EXERCISE BRIEF >>
Only the final stretch of the data is wanted: reproduce the line containing "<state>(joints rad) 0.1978" and each line after it, exactly.

INFORMATION SUPPLIED >>
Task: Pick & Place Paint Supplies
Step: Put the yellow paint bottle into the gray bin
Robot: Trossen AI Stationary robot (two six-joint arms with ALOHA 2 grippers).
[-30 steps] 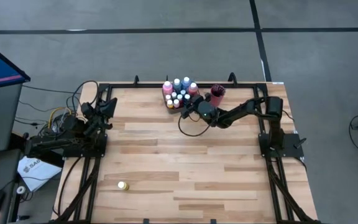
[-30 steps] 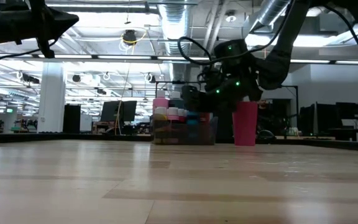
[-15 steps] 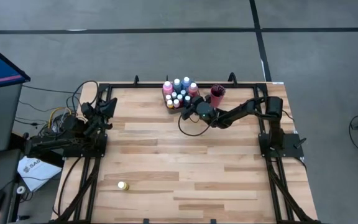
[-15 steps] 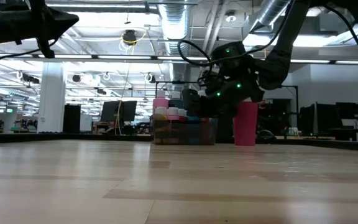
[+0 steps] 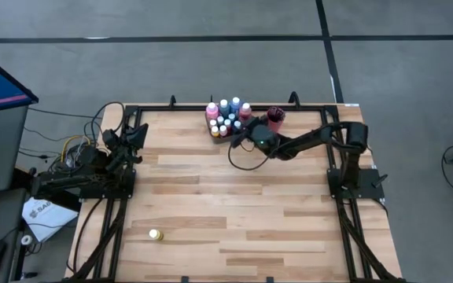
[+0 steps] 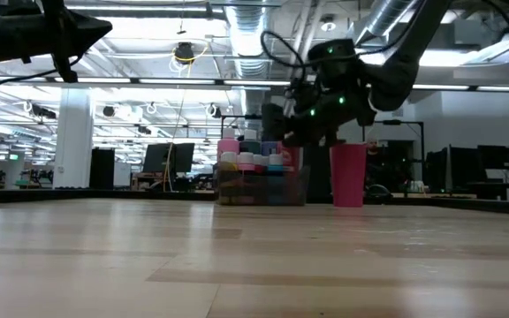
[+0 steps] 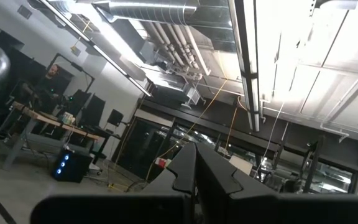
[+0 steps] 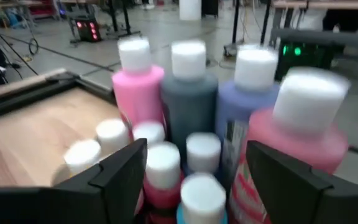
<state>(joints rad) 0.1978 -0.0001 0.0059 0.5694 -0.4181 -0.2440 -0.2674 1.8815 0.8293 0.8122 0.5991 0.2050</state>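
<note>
Right gripper [image 5: 244, 138] spread wide, empty, beside far-edge cluster of pale-capped paint bottles [image 5: 226, 118] | lone yellow pale-capped bottle [image 5: 156, 234] near-left, upright, closer to left gripper [image 5: 138, 135], pinched closed, parked far-left

We are in a large open lab or industrial workspace. Beyond the wooden table [image 5: 211, 204] we see exposed silver ducts [image 6: 387, 18], long strips of ceiling lights [image 6: 148, 81], a white column [image 6: 73, 141], and rows of desks with dark monitors [image 6: 162, 159]. The floor is grey carpet [image 5: 211, 67], and a person sits at a distant desk [image 7: 48, 78].
</note>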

RESPONSE TO THIS TASK >>
<state>(joints rad) 0.1978 -0.0001 0.0059 0.5694 -0.4181 -0.2440 -0.2674 1.8815 0.8293 0.8122 0.5991 0.2050</state>
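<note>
Right gripper [image 5: 244, 138] spread wide, empty, beside far-edge cluster of pale-capped paint bottles [image 5: 226, 118] | lone yellow pale-capped bottle [image 5: 156, 234] near-left, upright, closer to left gripper [image 5: 138, 135], pinched closed, parked far-left

We are in a large open lab or industrial workspace. Beyond the wooden table [image 5: 211, 204] we see exposed silver ducts [image 6: 387, 18], long strips of ceiling lights [image 6: 148, 81], a white column [image 6: 73, 141], and rows of desks with dark monitors [image 6: 162, 159]. The floor is grey carpet [image 5: 211, 67], and a person sits at a distant desk [image 7: 48, 78].
</note>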

The exercise requires no more work.